Prompt – Reproduce each line from the first in the data through the line that contains "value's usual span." exactly; give nothing else.
== Stored data ==
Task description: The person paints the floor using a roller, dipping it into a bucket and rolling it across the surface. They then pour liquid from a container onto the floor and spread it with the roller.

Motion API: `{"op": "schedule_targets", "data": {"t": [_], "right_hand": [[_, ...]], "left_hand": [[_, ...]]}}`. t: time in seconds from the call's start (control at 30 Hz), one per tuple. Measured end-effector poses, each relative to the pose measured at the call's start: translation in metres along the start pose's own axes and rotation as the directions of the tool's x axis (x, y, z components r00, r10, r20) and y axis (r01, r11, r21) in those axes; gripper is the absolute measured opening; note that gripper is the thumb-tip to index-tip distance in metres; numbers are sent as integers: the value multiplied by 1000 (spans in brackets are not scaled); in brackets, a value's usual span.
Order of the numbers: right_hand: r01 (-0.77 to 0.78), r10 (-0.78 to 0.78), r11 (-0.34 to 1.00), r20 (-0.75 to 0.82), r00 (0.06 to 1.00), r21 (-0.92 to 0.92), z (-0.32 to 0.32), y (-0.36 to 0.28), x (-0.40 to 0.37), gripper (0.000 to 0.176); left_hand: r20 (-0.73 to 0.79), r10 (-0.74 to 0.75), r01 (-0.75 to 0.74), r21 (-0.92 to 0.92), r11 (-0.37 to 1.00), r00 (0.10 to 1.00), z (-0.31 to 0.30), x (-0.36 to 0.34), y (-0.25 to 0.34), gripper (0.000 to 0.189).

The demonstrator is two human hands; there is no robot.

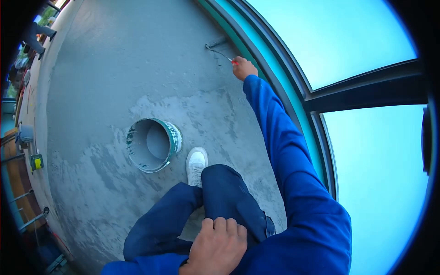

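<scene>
My right hand (244,68) is stretched far forward and closed around the red handle of a paint roller (219,51). The roller's bent wire frame leads to a grey-coated sleeve, which lies on the grey floor (114,50) close to the teal window base. Near my lap, my left hand (215,247) is closed, its fingers curled under and pressed together; nothing sticks out of it. A white-and-green bucket (175,140) stands on the floor in front of me, with grey material inside and smears around its rim.
A teal ledge with a dark frame (275,68) and bright window panes (366,151) runs along my right. My white shoe (197,160) is beside the bucket. At the far left are a person's legs (35,39), a yellow-and-green item (36,162) and a small grey container (26,133).
</scene>
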State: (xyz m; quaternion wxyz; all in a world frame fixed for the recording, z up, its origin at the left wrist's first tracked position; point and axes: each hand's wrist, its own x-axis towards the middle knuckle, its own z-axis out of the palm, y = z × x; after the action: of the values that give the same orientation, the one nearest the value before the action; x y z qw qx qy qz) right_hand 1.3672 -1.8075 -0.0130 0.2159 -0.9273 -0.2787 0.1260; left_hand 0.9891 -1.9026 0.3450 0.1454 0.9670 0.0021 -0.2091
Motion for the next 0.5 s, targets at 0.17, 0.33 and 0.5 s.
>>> {"op": "schedule_targets", "data": {"t": [0.17,0.33,0.5], "right_hand": [[32,-32,999,-36,999,4,-19,53,-70,26],[-3,3,1000,-10,1000,15,-42,93,-158,28],[52,-53,998,-54,997,-17,-72,116,-232,25]], "left_hand": [[-29,19,-18,39,999,999,1,-1,15,5],[11,140,-140,40,989,990,15,5,26,27],[31,138,-140,75,987,990,11,9,38,26]]}}
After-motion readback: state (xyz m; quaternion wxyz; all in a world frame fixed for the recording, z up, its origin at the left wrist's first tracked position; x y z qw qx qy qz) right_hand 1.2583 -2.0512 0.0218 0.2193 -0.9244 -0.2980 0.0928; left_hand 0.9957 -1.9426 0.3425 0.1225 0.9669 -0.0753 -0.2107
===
Response –
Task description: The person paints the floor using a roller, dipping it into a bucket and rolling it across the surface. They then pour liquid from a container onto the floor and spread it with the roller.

Motion API: `{"op": "schedule_targets", "data": {"t": [_], "right_hand": [[_, ...]], "left_hand": [[_, ...]]}}`. t: time in seconds from the call's start (control at 30 Hz), one per tuple. Measured end-effector poses, each relative to the pose measured at the call's start: translation in metres along the start pose's own axes and rotation as the directions of the tool's x axis (x, y, z components r00, r10, r20) and y axis (r01, r11, r21) in those axes; gripper is the absolute measured opening; note that gripper is the thumb-tip to index-tip distance in metres; numbers are sent as integers: the value multiplied by 1000 (spans in brackets are not scaled); in brackets, a value's usual span.

This concludes the exercise.